Limitations & Future Work¶
- Validation is limited to classification tasks; extension to dense prediction tasks such as detection and segmentation remains unexplored.
- The token selection rate \(\rho\) and minimum connection count \(C_{\min}\) are hyperparameters requiring manual tuning.
- FIM computation requires both forward and backward passes, increasing initialization-stage cost.
- Adaptive per-layer token selection rates are not explored; a fixed \(\rho\) is applied uniformly across layers.
Related Work & Insights¶
- GPS is the closest predecessor, performing parameter selection via gradient magnitudes without token compression.
- ToMe (Token Merging) proposes similarity-based token merging but does not account for task relevance.

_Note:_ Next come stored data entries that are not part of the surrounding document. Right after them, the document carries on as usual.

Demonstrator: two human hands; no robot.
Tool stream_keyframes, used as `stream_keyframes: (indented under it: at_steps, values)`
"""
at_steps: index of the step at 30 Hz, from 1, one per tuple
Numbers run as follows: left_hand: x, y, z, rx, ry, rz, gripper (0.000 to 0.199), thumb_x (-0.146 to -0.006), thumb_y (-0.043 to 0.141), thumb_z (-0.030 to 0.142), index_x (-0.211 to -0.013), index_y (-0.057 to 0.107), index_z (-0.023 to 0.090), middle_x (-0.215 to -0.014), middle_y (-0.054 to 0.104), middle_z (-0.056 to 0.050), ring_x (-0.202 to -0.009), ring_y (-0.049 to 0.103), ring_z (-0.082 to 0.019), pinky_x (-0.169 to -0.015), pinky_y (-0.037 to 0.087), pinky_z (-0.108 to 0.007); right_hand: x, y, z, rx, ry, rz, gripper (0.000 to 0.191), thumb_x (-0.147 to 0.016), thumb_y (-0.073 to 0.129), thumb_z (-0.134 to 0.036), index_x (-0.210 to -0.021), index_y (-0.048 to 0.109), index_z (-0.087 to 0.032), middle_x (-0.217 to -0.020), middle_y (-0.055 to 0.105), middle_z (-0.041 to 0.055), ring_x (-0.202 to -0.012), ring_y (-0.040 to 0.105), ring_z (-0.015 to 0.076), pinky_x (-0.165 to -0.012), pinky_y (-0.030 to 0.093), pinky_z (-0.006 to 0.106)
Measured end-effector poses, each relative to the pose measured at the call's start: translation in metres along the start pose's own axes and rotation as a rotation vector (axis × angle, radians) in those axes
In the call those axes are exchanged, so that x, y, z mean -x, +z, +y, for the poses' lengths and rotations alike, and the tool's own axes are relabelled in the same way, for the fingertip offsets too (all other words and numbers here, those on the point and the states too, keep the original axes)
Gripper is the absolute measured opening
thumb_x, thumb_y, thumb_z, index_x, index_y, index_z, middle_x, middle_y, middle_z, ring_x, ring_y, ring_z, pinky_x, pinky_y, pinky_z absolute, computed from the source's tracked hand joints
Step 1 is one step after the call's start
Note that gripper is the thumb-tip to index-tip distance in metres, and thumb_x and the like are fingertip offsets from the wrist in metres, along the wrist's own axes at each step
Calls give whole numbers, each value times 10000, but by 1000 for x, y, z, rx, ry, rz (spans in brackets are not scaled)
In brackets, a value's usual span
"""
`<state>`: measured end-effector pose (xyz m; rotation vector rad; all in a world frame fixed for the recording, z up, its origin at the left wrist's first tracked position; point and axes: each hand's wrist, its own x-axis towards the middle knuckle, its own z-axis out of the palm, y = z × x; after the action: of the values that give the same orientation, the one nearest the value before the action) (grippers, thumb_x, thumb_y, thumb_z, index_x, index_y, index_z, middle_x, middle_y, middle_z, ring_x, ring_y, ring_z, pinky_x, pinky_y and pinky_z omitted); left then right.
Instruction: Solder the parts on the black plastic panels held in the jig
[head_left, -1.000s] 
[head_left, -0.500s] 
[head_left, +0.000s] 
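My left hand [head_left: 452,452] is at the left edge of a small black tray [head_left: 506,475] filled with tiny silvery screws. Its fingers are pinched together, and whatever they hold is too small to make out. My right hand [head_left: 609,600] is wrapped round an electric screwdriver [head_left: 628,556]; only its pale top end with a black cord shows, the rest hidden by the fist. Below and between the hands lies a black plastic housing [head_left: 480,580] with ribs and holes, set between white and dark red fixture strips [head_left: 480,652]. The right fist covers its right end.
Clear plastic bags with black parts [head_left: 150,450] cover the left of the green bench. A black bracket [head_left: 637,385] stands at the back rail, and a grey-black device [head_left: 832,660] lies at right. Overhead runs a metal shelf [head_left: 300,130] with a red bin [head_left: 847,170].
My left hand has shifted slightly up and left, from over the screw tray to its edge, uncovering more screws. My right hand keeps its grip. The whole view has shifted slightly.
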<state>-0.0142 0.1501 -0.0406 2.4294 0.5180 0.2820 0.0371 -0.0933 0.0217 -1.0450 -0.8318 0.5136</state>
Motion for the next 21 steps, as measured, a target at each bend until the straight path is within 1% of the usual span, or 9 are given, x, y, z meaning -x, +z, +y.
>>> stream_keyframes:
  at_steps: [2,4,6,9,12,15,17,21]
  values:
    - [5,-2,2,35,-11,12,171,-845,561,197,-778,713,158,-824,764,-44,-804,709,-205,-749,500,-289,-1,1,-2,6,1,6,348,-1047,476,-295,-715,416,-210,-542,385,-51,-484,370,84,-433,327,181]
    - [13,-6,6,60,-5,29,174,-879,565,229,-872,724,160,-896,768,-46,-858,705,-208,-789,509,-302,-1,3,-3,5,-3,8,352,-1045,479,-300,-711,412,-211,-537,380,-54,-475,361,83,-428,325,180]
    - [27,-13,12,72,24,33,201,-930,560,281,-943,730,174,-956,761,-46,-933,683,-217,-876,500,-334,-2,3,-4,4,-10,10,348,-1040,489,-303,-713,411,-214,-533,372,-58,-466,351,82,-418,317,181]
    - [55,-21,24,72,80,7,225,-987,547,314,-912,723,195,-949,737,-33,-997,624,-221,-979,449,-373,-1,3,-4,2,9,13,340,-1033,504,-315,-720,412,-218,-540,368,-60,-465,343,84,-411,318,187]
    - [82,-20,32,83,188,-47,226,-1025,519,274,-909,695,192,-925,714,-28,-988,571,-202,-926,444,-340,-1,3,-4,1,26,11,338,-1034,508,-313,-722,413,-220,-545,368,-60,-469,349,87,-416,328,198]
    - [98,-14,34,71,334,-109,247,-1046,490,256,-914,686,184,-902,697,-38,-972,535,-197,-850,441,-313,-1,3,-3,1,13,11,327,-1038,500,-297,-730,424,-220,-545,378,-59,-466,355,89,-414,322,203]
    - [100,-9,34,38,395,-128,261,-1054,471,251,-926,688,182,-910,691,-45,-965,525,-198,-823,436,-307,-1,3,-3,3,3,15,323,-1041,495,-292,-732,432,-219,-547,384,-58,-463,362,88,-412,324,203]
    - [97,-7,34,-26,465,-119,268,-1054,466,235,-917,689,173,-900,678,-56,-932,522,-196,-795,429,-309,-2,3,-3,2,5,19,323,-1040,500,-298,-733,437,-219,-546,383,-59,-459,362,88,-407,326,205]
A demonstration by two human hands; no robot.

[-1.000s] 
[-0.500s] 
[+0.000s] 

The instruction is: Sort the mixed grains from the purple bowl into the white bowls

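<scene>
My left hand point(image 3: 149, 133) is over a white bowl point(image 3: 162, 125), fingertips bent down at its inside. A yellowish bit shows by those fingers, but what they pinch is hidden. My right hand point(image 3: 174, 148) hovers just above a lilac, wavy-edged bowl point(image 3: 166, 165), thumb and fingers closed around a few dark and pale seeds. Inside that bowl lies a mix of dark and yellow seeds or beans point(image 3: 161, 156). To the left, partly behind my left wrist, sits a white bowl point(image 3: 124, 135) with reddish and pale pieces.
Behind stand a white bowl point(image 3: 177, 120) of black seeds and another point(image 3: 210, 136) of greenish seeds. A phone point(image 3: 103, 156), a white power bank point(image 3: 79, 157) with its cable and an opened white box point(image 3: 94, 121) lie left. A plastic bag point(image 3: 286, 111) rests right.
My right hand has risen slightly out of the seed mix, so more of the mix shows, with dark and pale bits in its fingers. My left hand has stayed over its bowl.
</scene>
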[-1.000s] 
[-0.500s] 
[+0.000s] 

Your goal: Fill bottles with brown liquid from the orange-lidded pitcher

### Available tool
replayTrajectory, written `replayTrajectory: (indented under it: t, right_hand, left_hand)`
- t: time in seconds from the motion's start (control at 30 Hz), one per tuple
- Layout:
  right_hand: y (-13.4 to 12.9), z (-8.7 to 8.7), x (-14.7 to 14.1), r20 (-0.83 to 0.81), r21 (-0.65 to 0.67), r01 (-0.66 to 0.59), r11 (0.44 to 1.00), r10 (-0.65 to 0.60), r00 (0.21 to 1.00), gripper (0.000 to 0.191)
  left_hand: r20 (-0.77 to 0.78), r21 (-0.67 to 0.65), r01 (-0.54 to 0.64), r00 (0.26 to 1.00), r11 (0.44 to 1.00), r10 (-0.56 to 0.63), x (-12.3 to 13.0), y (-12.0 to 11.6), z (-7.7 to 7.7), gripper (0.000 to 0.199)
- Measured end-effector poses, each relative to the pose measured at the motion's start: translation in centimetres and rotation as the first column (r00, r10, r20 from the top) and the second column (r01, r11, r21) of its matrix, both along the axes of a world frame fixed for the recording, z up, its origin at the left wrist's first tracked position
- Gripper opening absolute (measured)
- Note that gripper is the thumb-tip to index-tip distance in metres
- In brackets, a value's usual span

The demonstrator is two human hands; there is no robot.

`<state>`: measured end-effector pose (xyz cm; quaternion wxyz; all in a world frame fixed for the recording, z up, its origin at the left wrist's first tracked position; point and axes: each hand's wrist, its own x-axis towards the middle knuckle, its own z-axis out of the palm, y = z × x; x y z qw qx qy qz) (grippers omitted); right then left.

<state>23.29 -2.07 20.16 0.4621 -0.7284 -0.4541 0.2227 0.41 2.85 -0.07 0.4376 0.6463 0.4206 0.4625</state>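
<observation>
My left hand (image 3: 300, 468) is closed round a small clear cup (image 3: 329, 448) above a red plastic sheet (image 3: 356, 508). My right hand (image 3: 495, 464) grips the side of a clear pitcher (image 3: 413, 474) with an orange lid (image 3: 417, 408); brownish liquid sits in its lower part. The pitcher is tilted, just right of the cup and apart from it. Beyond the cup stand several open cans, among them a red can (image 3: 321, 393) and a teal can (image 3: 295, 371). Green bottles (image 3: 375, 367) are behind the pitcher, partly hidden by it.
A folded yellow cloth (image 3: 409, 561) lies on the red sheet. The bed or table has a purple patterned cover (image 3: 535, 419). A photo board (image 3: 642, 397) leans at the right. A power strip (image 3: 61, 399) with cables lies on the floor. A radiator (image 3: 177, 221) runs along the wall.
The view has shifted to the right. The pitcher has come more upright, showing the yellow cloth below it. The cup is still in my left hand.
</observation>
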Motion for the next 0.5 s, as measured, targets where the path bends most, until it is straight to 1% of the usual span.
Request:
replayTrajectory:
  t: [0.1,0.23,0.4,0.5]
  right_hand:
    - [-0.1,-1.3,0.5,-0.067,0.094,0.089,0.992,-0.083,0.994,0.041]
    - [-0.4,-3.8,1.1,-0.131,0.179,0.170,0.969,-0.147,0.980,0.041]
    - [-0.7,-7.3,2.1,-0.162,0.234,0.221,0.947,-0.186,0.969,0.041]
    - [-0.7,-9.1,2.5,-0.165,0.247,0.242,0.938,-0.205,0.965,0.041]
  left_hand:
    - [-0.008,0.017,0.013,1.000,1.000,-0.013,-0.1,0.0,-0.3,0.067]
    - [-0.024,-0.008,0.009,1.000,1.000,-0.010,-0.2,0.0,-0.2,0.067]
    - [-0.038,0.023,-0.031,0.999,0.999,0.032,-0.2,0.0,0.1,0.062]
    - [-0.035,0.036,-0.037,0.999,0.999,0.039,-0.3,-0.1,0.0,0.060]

- The finding that "token compression should be applied at parameter-sparse layers" may inspire future work: in other model compression settings, identifying computationally sparse regions for more aggressive resource reduction is a promising direction.
Rating¶
- Novelty: ⭐⭐⭐⭐ — The joint parameter–token selection framework and FIM-based layer-wise allocation strategy are creative contributions.
- Experimental Thoroughness: ⭐⭐⭐⭐⭐ — 24 datasets, multi-dimensional ablations, and computational cost analysis.
- Writing Quality: ⭐⭐⭐⭐ — Well-structured with rich figures and tables.
- Value: ⭐⭐⭐⭐ — Practically useful and a valuable reference for the PEFT community.